# taz.de -- Demokratie auf dem Prüfstand: Vom Wutbürger zum Mutbürger
       
       > Die diesjährigen Frankfurter Römerberggespräche standen unter dem Motto:
       > "Gefällt mir nicht". Eine Suche nach den wahren Schuldigen der Krise.
       
 (IMG) Bild: "Gefällt mir nicht" war das Motto der Frankfurter Römerberggespräche - Occupy-Camp in Frankfurt.
       
       Optimales Timing: Die Volksabstimmung über den Stuttgarter Bahnhof ist
       vorbei. Die Occupy-Bewegung campiert in Frankfurt direkt gegenüber dem
       Rathaus. Die Piratenpartei trifft sich in Offenbach. Und die
       "Römerberggespräche" in der Mainmetropole standen in diesem Jahr unter dem
       Titel "Gefällt mir nicht" und "Demokratie auf dem Prüfstand".
       
       Der Soziologe Heinz Bude (Kassel) eröffnete die Veranstaltung mit einem
       farbigen Tableau der weltweiten Protestbewegungen. Diese Bewegungen sind in
       der Tat regional und lokal ganz unterschiedlich und gleichen sich
       allenfalls in ihrem tief sitzenden politischen Unbehagen, im
       Vertrauensverlust in die Regulationskapazität der Institutionen und vor
       allem in punkto politischer Leidenschaft.
       
       Um die Chancen der Protestbewegungen einzuschätzen, bräuchte man einen
       Maßstab. Aber der fehlt, denn ein Vergleich mit der weltweiten 68er
       Bewegung bringt nur einen Punkt der Übereinstimmung: Vielfalt und Buntheit.
       
       Diese formalen Charakteristika taugen aber nicht für eine Bewertung. Budes
       Versuch, die Proteste als Abrechnung mit dem "Ende einer Periode - der
       neoliberalen Unordnung" einzuordnen, könnte nur gelingen, wenn über den
       Ursprung von Finanz- und Staatsschuldenkrise Klarheit bestünde.
       
       Während Bude von einer "Gleichursprünglichkeit" und damit von diffusen
       Ursachen der beiden Krisen auszugehen scheint, zeigte Paul Ingenday, der
       Spanienkorrespondent der FAZ, dass die Staatsschuldenkrise in Spanien nicht
       primär vom Staat verursacht wurde, sondern von den Banken, Investmentfonds
       und Spekulanten.
       
       ## Die Demokratie ist schuld
       
       Der Historiker Werner Plumpe dagegen sieht Staat und Demokratie als
       Verursacher der Schuldenkrise. Seine etwas schlichte Begründung: "Der
       Kapitalismus möchte produzieren", "Verteilungsfragen" seien ihm so
       "gleichgültig" wie moralische Fragen: Kapital tut, was es tun muss. Krisen
       entstehen nur, weil Politiker regulieren wollen.
       
       Die Tatsachen sprechen gegen das interessierte Gerücht von den sich selbst
       regulierenden Märkten. Spaniens Staatsschuld etwa ist eine der geringsten
       in der EU, aber die spanischen Bürger leiden am stärksten unter der Krise.

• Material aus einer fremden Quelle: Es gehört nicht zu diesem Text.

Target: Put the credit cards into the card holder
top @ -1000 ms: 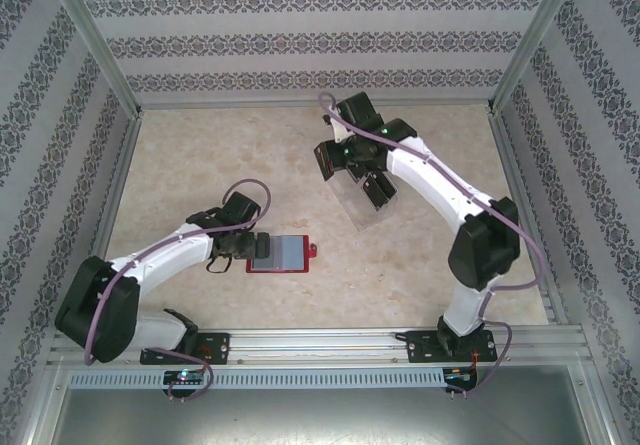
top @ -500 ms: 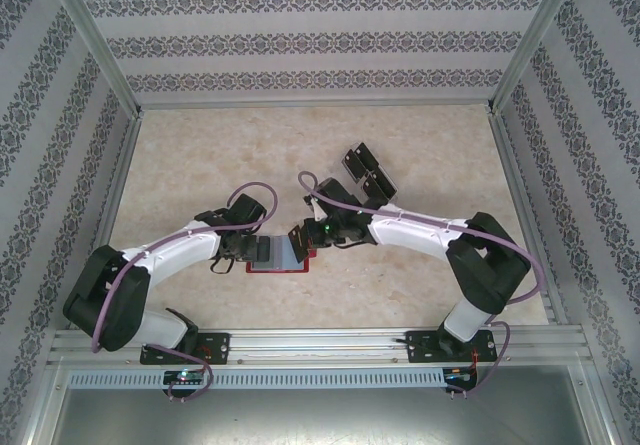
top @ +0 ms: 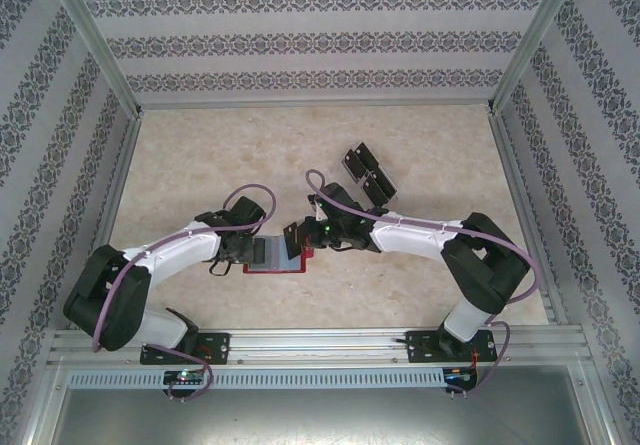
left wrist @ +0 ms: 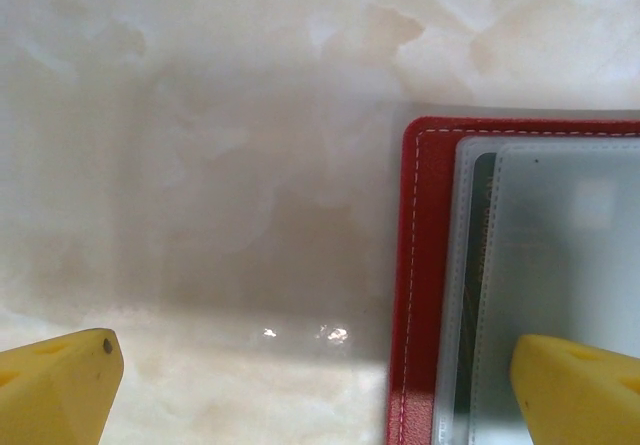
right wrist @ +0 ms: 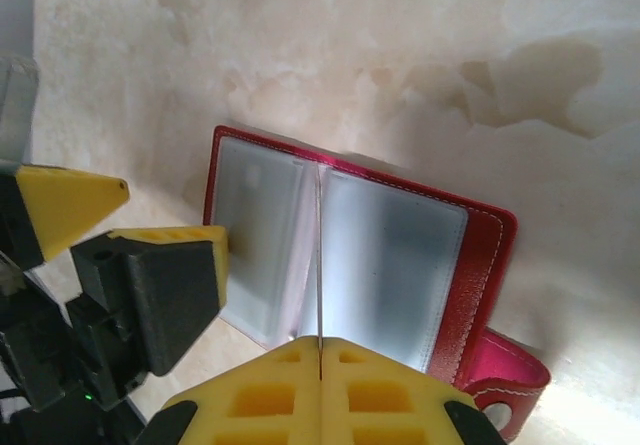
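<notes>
Card delivery under way: my right gripper [right wrist: 320, 350] has swung down from the clear plastic tray [top: 368, 177] at upper centre. It is clenched on a thin black credit card [right wrist: 318, 265], held edge-on above the open dark-red leather card holder [top: 268, 257] at the centre of the overhead view. Insertion looks next. My left gripper [left wrist: 315, 380], splayed wide, straddles the holder's left edge and crowds the approach.

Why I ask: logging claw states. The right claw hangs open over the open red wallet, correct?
Not quite: the right claw is shut, pinching what looks like a thin card edge-on, as the right wrist view shows. It does hang over the open red wallet.
</notes>
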Available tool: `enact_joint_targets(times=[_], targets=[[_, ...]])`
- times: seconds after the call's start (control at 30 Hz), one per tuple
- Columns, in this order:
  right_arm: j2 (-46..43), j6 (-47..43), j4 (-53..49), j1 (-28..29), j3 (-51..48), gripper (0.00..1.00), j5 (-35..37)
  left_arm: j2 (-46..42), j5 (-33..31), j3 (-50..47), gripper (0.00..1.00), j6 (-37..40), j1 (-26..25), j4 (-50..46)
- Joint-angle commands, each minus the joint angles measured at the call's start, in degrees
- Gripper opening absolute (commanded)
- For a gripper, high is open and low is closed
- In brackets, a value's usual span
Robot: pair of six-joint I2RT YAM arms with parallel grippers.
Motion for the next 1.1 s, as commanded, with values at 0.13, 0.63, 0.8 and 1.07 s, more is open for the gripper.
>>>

       Ihnen wurde von den davon profitierenden Banken Wohnungs- und Hauseigentum
       auf Kredit geradezu aufgedrängt - wie in den USA, wo Rüstungs- und
       Kriegspolitik seit dem Vietnamkrieg mehr zur Staatsverschuldung beitrugen
       als die Immobilienkrise, der nicht existierende Wohlfahrtsstaat oder "die
       Demokratie" (Plumpe).
       
       Als die flexiblen Hypothekarzinsen in Spanien zu steigen begannen, kamen
       zuerst die Bürger in Not, dann die Banken, die schließlich vom Staat
       gerettet werden mussten. Die Banken und Investmentfonds verdienten
       jahrzehntelang an Staatsanleihen. Doch als sich die Schuldnerstaaten, nach
       neoliberalen Steuersenkungsprogrammen, der Pleite näherten, sprangen die
       EZB mit dem Kauf von Anleihen, die EU mit ihren Rettungsschirmen und der
       Währungsfonds ein, nicht um die Staaten zu retten, sondern die privaten
       Banken.
       
       Die weltweiten Protestbewegungen denunzieren diese Kumpanei von Staat und
       Finanzsystem und die gläuberhörige Sparpolitik auf Kosten der Völker. Der
       Bielefelder Soziologe Wilhelm Heitmeyer demonstrierte die parallele
       Entwicklung von Demokratieentleerung und Ökonomisierung der sozialen
       Beziehungen.
       
       ## Macht der Wirtschaft
       
       Während der Staat durch die Globalisierung Kontrollkapazitäten verliert,
       gewinnt die Wirtschaft durch die Privatisierung von öffentlichen Leistungen
       und den marktgerechten Umbau von sozialen Beziehungen Kontrollbefugnisse.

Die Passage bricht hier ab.